Poking fun behind his back, my sister and I mocked his ‘ancient’ taste in music, but secretly marvelled at its simplicity and warmth. My dad is the legendary singer’s biggest fan I know, and has always had a Mukesh melody for every situation.
After a Tiff with Mom
Dad is quite the light-hearted Anari when it comes to dealing with my mom, a more no-fuss kinda woman. Whenever he sings this song from the Raj Kapoor starrer Anari (1959), we know that the sea is a bit rough.

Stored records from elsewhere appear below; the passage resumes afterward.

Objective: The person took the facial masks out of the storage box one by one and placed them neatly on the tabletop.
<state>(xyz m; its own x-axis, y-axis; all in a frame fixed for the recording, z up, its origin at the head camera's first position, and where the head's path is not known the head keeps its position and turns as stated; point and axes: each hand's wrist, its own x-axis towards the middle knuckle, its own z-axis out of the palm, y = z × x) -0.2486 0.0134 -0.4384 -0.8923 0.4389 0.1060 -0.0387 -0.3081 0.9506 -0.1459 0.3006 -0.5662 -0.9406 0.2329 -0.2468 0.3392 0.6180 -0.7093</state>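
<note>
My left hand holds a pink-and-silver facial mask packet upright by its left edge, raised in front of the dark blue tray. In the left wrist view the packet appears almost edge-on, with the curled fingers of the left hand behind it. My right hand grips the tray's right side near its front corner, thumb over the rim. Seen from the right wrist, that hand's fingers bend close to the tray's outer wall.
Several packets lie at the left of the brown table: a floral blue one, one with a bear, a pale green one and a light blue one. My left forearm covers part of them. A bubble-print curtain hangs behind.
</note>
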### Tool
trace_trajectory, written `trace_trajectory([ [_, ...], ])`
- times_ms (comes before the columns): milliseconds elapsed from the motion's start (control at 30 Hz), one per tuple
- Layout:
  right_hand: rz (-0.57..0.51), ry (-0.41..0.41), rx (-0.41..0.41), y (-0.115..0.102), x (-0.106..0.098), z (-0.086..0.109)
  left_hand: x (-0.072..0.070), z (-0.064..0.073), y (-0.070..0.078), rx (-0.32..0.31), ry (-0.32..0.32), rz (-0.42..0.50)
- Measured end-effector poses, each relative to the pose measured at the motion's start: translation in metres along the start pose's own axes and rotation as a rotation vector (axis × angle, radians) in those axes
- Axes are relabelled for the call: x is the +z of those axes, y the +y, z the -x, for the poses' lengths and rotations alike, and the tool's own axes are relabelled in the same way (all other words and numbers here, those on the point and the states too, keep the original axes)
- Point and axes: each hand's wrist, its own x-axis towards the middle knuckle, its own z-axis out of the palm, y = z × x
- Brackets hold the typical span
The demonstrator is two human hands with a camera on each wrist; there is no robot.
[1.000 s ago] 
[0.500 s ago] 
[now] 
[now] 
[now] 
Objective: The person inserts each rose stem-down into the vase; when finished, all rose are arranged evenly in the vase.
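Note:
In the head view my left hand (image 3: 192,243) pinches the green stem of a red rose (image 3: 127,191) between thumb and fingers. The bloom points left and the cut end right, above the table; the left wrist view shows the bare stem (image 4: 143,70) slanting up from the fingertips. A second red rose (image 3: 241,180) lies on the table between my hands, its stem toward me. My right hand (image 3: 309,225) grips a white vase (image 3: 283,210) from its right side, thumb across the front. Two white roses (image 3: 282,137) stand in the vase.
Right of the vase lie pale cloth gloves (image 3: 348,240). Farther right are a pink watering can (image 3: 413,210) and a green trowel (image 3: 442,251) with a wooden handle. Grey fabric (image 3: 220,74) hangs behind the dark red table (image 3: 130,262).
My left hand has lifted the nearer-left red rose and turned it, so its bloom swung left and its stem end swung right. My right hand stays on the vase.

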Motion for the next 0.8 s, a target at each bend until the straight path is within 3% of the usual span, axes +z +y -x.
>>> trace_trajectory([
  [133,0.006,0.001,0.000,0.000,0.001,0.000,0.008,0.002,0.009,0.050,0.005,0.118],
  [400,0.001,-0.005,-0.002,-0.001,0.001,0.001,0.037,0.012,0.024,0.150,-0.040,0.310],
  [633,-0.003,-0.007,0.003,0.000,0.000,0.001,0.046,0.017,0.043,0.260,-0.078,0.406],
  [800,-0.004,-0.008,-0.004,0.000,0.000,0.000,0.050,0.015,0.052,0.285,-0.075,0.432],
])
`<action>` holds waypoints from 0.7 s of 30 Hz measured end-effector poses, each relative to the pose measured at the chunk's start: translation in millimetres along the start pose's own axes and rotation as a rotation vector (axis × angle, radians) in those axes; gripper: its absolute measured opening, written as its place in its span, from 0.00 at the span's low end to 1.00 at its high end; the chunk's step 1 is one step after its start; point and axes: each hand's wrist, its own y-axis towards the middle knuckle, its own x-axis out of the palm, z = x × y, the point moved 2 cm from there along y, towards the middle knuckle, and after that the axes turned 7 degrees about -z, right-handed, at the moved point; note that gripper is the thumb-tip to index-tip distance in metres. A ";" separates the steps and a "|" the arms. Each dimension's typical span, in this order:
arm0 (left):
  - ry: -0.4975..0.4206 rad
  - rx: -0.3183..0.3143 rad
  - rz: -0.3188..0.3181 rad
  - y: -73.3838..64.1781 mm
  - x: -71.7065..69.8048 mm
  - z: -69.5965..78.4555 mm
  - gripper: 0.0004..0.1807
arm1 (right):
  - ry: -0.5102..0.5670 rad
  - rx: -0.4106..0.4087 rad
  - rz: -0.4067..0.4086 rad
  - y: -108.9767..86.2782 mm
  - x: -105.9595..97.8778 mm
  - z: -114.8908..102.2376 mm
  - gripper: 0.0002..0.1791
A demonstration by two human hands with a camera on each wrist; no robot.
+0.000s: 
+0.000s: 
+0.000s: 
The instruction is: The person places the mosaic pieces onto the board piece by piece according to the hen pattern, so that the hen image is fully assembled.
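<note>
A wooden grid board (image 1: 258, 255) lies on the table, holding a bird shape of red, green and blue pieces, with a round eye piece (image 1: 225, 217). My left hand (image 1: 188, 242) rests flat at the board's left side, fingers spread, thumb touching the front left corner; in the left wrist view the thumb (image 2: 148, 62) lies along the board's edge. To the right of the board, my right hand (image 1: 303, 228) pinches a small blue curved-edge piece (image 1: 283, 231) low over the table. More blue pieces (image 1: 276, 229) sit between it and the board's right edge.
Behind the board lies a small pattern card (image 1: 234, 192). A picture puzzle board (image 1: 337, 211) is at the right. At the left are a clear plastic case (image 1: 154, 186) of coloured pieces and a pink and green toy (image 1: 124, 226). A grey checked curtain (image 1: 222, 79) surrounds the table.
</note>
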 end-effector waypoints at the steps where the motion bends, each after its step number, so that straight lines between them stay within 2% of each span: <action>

For Evening Strolls on the Terrace
In my head, Amitabh Bachchan’s handsome face gives way to my dad’s modest looks (he’s as drop dead gorgeous as most chartered accountants are) every time I hear him humming this tune up on the terrace. Maybe it’s the sunset up there that turns him into the lovestruck poet of Kabhi Kabhie (1976). But he does sing this one especially well.
On Long Drives
I have to admit, I loved the strumming of the guitar in this Ek Din Bik Jaayega Maati Ke Mol as a kid. And I grew up to love its meaning. Though Raj Kapoor and the general picturisation of this Mukesh number from Dharam Karam (1975) still seem a bit surreal to me. But it does remind me of our epic joyrides.
While Getting Ready for Work
Mukesh’s voice matched Raj Kapoor’s mannerisms effortlessly. And my dad’s too! Though I wondered why he hummed this one as he polished his shoes to perfection. But I love the fact that our day starts with this cheerful whistle even today.
At the Dining Table, Waiting for Something Delicious
This song from the Dilip Kumar starrer Yahudi (1958) was strange to me because it wasn’t picturised on Raj Kapoor. There aren’t too many Mukesh numbers filmed using other actors. Nevertheless, my father has great fun drumming his hands like an A-grade Tabla player to this one, as hunger drives us all mad, sitting at a bare dinner table.
Flipping Through the Newspaper on a Sunday
Another classic Mukesh-Raj Kapoor number. No wonder the actor felt that with Mukesh’s untimely death, not only had he lost a friend, a brother but also his voice. This song from Teesri Kasam (1966) made me wonder ‘what was so special about Mukesh’s nasal touch?’ But that’s what my father still loves. He feels it adds a bit of honesty to a fantastic melody.
Apt for the situations or not, dad’s singing made us giggle (and mom too!) and I secretly thanked the universe for making Mukesh a part of our lives. I still do. And my personal favourite Mukesh number is the cheekily innocent Awara Hoon. What’s yours?